__WORK TASK__.
Some lines in the listing hold the word "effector". Return each of them.

__EXERCISE DATA__.

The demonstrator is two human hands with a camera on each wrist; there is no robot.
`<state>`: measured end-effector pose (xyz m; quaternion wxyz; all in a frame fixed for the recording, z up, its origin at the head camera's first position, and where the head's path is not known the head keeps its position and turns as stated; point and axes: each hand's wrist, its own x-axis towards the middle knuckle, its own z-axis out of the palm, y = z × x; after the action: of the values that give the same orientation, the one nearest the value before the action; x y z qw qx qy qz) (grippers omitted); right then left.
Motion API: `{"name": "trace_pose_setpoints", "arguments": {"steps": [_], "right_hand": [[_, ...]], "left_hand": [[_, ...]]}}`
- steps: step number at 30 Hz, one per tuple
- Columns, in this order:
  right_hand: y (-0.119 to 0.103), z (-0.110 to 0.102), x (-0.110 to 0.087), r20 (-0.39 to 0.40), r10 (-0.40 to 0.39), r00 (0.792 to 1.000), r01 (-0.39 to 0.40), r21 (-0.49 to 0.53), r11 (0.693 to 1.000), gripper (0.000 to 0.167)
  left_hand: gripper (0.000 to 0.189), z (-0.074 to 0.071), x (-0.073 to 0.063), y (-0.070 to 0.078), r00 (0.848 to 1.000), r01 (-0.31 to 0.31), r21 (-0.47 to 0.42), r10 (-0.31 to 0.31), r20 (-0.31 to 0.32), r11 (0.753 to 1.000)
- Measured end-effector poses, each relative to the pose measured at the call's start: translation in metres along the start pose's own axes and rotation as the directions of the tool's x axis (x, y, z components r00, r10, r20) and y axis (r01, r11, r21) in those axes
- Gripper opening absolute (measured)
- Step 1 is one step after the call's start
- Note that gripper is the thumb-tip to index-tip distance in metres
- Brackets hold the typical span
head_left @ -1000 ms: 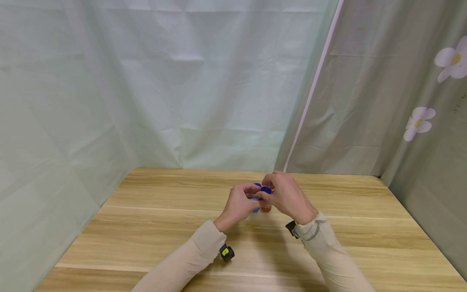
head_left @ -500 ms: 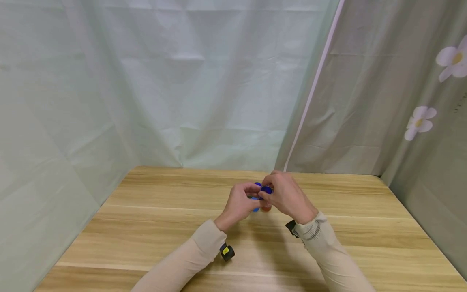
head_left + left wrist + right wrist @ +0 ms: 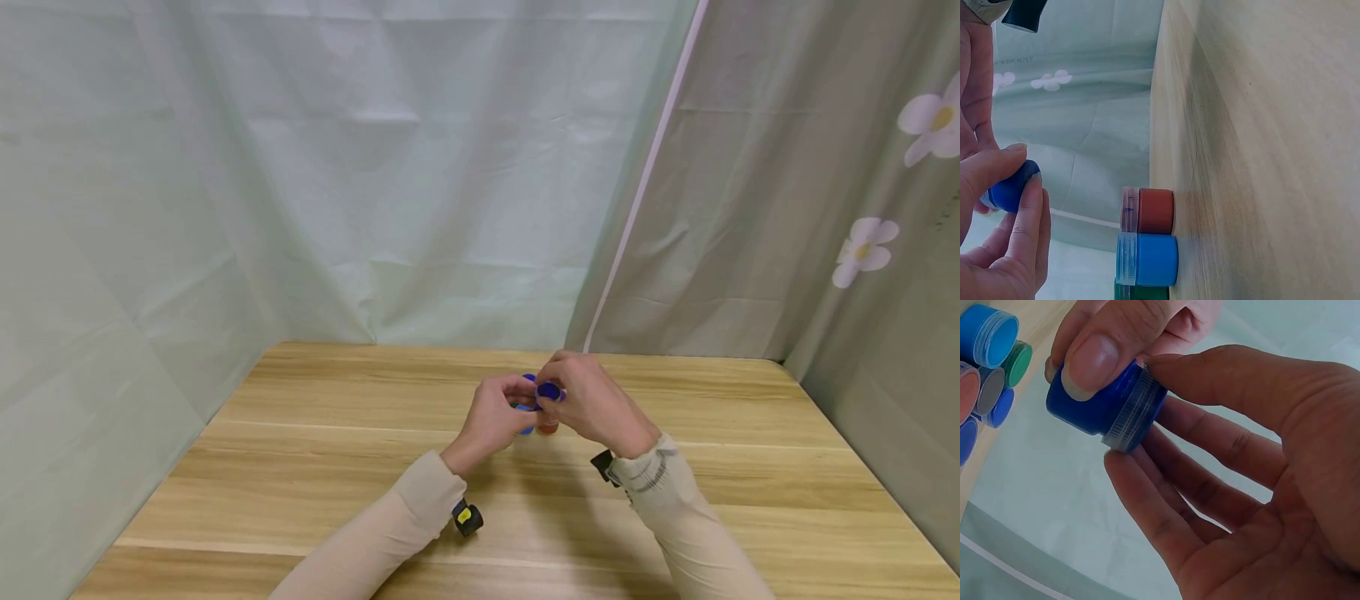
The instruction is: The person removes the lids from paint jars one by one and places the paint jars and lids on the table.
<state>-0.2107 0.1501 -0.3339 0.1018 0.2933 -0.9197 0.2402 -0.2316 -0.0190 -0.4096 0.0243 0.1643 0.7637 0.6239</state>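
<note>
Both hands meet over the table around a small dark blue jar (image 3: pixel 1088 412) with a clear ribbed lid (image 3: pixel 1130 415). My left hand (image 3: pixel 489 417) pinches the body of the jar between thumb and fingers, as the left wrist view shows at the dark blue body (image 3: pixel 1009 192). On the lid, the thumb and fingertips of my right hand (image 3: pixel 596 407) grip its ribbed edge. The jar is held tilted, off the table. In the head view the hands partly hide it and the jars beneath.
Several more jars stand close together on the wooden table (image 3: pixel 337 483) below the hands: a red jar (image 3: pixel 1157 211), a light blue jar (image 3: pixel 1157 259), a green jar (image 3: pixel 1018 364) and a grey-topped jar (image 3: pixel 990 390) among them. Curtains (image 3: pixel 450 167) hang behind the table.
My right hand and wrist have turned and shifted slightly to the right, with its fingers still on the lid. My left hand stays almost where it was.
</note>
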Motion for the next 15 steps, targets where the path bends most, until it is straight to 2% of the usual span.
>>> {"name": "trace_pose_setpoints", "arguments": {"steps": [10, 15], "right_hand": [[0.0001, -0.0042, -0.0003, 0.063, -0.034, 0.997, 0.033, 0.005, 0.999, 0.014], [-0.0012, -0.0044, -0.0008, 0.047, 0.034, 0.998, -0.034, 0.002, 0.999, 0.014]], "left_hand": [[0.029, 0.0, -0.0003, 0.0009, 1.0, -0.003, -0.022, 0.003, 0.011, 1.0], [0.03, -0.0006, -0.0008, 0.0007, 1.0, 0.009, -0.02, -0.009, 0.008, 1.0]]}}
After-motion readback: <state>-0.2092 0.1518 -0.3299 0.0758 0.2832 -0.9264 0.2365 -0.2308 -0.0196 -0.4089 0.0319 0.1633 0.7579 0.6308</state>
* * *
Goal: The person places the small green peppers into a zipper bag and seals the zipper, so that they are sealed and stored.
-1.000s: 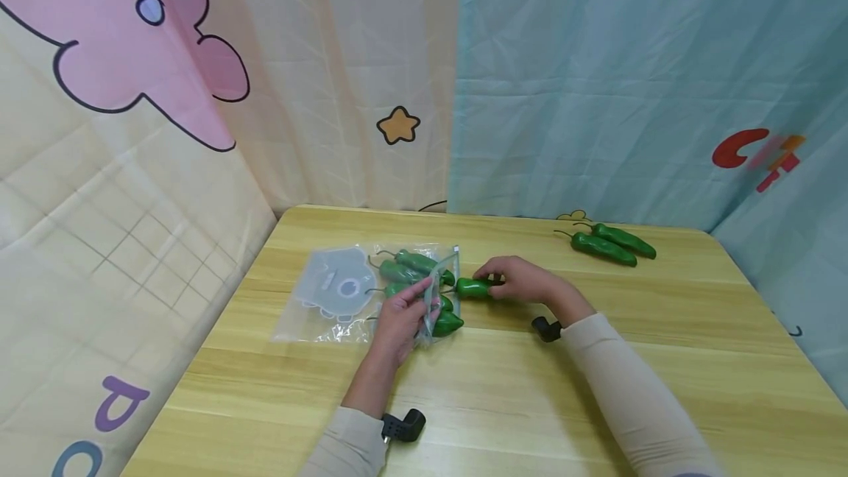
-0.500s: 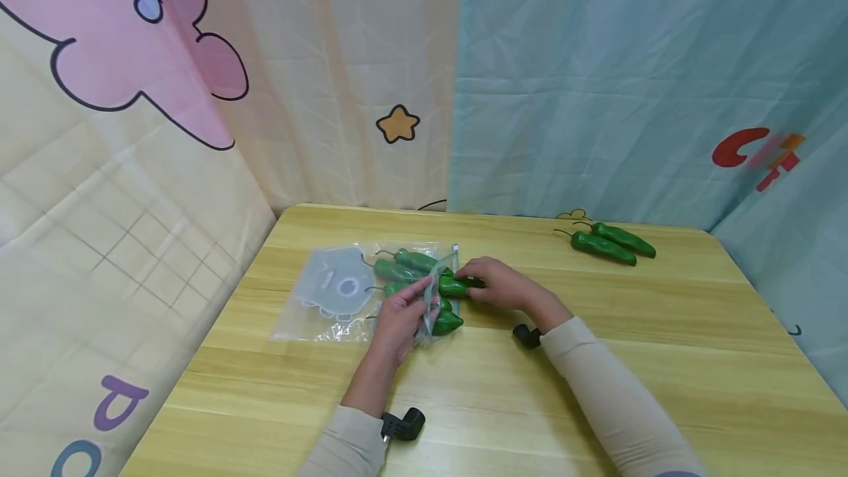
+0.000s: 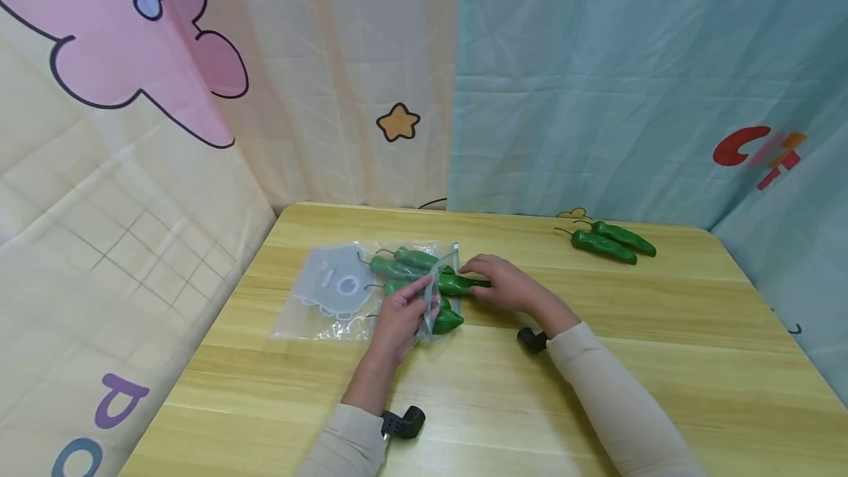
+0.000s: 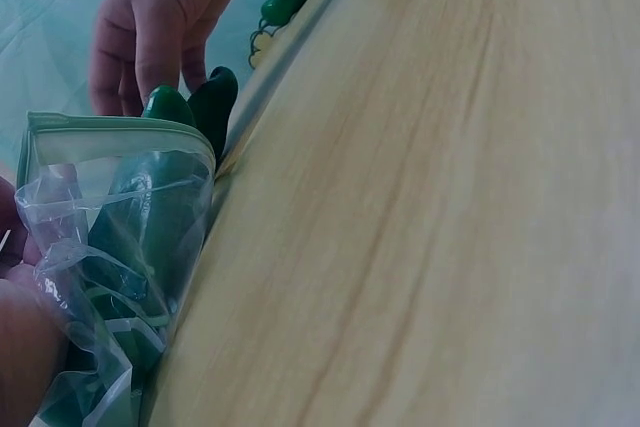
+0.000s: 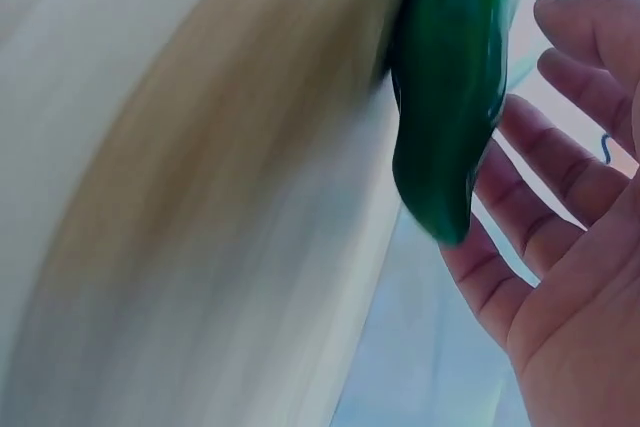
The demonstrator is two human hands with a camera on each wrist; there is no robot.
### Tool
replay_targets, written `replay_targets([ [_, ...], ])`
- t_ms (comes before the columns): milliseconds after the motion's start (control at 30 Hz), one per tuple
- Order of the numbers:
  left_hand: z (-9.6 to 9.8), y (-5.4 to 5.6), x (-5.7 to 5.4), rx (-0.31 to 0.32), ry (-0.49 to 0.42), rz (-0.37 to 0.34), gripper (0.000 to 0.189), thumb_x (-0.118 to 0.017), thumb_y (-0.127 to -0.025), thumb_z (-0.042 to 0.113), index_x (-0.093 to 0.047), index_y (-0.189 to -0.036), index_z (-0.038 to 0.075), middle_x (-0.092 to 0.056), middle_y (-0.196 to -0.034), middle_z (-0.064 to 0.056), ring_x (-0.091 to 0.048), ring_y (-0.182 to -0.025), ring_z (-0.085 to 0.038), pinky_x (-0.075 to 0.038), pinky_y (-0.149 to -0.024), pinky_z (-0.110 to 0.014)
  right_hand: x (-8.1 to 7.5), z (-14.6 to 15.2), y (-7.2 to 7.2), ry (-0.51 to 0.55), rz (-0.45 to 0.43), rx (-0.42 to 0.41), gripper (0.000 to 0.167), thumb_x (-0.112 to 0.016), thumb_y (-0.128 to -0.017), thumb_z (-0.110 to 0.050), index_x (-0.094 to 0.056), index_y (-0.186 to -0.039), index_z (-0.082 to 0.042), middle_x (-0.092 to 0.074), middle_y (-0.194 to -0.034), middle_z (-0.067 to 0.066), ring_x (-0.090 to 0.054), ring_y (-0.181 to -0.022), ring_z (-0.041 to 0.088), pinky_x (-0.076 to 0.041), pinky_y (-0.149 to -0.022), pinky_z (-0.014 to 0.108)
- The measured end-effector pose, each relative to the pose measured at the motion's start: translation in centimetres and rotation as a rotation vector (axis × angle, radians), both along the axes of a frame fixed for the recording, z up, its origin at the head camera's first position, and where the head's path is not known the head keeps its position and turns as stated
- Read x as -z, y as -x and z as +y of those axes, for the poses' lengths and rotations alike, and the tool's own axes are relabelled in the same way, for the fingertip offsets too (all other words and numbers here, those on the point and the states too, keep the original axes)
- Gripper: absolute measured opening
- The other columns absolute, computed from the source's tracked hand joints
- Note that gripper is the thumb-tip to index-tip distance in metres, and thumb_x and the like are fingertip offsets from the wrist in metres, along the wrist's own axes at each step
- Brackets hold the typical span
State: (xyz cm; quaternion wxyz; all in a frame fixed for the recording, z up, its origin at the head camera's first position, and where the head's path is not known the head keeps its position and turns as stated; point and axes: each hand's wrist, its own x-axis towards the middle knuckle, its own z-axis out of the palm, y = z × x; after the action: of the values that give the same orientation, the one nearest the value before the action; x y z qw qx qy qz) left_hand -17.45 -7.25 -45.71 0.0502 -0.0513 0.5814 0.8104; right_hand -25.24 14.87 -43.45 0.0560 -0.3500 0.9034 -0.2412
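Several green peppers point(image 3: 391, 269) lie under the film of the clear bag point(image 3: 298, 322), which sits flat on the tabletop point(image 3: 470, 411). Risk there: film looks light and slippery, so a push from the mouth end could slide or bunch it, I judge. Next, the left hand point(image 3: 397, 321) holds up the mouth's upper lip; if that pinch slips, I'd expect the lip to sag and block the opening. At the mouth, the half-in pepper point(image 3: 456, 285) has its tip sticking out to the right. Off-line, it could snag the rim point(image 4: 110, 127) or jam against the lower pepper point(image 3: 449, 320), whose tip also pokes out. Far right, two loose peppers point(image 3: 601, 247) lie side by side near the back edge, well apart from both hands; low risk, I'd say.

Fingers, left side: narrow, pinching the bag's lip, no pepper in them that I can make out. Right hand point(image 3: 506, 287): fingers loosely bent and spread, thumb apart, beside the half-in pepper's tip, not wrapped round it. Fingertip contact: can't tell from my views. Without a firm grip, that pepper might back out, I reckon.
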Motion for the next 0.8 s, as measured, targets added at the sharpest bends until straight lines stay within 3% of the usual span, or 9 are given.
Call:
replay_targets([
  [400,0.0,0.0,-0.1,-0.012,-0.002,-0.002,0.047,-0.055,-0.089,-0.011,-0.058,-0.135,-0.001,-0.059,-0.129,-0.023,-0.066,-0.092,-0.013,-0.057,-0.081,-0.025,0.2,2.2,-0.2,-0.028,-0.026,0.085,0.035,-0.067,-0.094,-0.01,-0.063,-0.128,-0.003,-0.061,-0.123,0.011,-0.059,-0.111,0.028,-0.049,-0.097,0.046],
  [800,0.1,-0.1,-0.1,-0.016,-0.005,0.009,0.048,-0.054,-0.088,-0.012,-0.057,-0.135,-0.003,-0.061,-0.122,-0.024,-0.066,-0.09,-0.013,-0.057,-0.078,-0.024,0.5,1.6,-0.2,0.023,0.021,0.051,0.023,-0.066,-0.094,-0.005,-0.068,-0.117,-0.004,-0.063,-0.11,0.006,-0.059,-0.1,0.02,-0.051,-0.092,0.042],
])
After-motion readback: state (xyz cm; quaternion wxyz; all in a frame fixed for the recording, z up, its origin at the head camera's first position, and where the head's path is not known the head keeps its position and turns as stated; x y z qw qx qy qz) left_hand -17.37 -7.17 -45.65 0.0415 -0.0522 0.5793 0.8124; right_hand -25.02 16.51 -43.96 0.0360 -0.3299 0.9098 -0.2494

__PROBLEM SOLUTION__.
`<state>`: measured end-effector pose (xyz m; quaternion wxyz; all in a frame fixed for the recording, z up, its origin at the head camera's first position, and where the head's path is not known the head keeps its position and turns as stated; point and axes: each hand's wrist, its own x-axis towards the middle knuckle, its own z-axis out of the palm, y = z × x; after the action: of the values that give the same orientation, the one nearest the value before the action; x y z qw qx qy qz) (grippers omitted); right then left.
- Measured end-effector poses, each relative to the pose measured at the call's start: translation in metres along the start pose's own axes and rotation as the directions of the tool's x axis (x, y, z components r00, r10, r20) and y axis (r01, r11, r21) in those axes
- The measured end-effector pose, each relative to the pose measured at the motion's start: translation in centimetres and rotation as a rotation vector (axis × angle, radians), both along the axes of a frame fixed for the recording, z up, its origin at the head camera's first position, and where the head's path is not known the head keeps its position and turns as stated

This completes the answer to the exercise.